The latest data show a levelling off in obesity rates among children and adolescents in Australia, Europe, Japan and the US. This good news must be viewed, however, in light of a continuing rise in adults in Europe and Australia, and a high but stable situation in American adults.
Australian consumers can at last be confident that the pork they are buying is truly free–range following the release of the Australian Pork Industry Quality Assurance (APIQ?®) programme free–range standards, in conjunction with the Australian Pork Certified Free Range logo for pork products. Currently, 86 per cent of Australia’s pork production is APIQ?–certified.

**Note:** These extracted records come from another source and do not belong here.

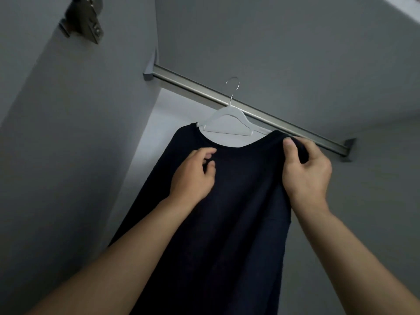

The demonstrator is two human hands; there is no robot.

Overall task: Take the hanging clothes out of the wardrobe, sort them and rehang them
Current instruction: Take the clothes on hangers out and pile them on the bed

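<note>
A dark navy garment (227, 212) hangs on a white plastic hanger (223, 121) in front of the wardrobe's metal rail (284, 121). The hanger's wire hook stands just above and in front of the rail; I cannot tell whether it rests on it. My right hand (306, 171) pinches the garment's right shoulder, thumb on top of the fabric near the neckline. My left hand (195, 173) lies against the cloth just below the left side of the neckline, fingers loosely curled, holding nothing that I can see.
The grey wardrobe side panel (68, 155) rises on the left with a metal hinge (84, 17) at its top. The rail ends in a bracket (348, 148) at the right and another bracket at the left. No other clothes hang on the rail.
</note>
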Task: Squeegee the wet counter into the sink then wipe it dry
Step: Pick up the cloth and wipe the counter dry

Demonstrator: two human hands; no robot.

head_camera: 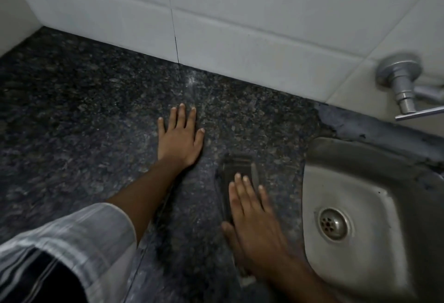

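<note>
My left hand (179,138) lies flat and open on the dark speckled granite counter (84,115), fingers spread, holding nothing. My right hand (252,221) presses palm-down on a dark flat wiper (236,166) that lies on the counter just left of the sink. Its fingers are stretched along the wiper and its thumb is at the wiper's left side. The hand and wiper are motion-blurred, so I cannot tell whether it is a squeegee or a cloth. The steel sink (365,182) with its round drain (334,223) is to the right of the wiper.
White wall tiles (240,26) close off the back and left of the counter. A metal tap (401,83) sticks out of the wall above the sink at the upper right. My grey striped sleeve (72,242) covers the lower left.
</note>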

The growth in China has garnered a lot of attention lately but Viet Nam is also an emerging market that is building our global middle class and increasing grain demand for both food and feed.
Last week, the World Society for the Protection of Animals (WSPA) handed a global petition with nearly 110,000 signatures to the United Nations to improve the treatment of farm animals. The petition represents the significant and growing worldwide support for Pawprint, according to WSPA, whose campaign to put farm animal welfare on the agenda at Rio+20 in June.

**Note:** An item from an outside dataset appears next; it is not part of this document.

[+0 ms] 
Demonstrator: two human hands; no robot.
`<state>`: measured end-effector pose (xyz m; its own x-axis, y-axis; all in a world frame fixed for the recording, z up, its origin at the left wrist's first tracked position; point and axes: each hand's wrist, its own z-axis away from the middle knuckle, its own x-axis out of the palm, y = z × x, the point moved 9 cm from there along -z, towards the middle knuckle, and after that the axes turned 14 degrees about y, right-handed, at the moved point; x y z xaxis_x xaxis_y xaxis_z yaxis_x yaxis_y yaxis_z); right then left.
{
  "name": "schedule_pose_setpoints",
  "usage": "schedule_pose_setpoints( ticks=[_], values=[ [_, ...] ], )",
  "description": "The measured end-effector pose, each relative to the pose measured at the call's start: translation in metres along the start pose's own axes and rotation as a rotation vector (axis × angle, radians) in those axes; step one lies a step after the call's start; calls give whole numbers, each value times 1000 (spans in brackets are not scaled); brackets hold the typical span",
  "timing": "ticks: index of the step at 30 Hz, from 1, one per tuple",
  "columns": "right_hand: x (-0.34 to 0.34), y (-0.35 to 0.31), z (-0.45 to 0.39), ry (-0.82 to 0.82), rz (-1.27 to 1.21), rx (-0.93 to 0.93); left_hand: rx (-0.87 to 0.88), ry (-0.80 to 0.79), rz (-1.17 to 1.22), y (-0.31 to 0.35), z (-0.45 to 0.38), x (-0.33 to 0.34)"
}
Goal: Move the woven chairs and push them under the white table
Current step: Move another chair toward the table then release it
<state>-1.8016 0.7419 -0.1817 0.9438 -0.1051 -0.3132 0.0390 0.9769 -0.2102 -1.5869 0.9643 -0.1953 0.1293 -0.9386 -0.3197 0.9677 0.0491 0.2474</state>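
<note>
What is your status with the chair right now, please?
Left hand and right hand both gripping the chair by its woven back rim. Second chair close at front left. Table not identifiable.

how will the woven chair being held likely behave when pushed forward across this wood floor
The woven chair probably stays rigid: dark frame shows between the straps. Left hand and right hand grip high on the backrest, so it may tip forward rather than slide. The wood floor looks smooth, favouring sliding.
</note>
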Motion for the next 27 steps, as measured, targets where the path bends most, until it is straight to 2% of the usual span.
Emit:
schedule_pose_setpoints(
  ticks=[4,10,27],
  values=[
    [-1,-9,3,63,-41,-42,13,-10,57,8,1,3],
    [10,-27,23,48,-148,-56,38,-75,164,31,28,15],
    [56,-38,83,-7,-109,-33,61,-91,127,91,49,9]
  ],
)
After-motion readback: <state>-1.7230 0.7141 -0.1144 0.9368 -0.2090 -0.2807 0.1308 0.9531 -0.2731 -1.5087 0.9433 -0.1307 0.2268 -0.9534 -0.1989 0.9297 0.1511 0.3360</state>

Meanwhile, in the EU, plans for a partial ban on sow stalls are in disarray with only 10 countries likely to be ready for the new rules and some not even able to provide statistics, according to Compassion in World Farming (CIWF).
In the US, Burger King Corp. has announced that it will eliminate the practices of confining breeding pigs in gestation crates and hens in battery cages from its US supply chain, in a move supported by the Humane Society of the United States (HSUS).
HSUS has also addressed Seaboard Foods about welfare issues. At the annual shareholder meeting of the US-based company recently, a representative of HSUS challenged the company about the confinement of breeding pigs in its pork supply.
Turning to news of notifiable pig diseases, classical swine fever has been found in a number of wild pigs in Saratov Oblast in the south-west of the Russian Federation. A meeting to discuss the prevention of the spread of African Swine Fever (ASF) in the Moscow and Tula regions has been held by the Russian veterinary department, Rosselkhoznadzor.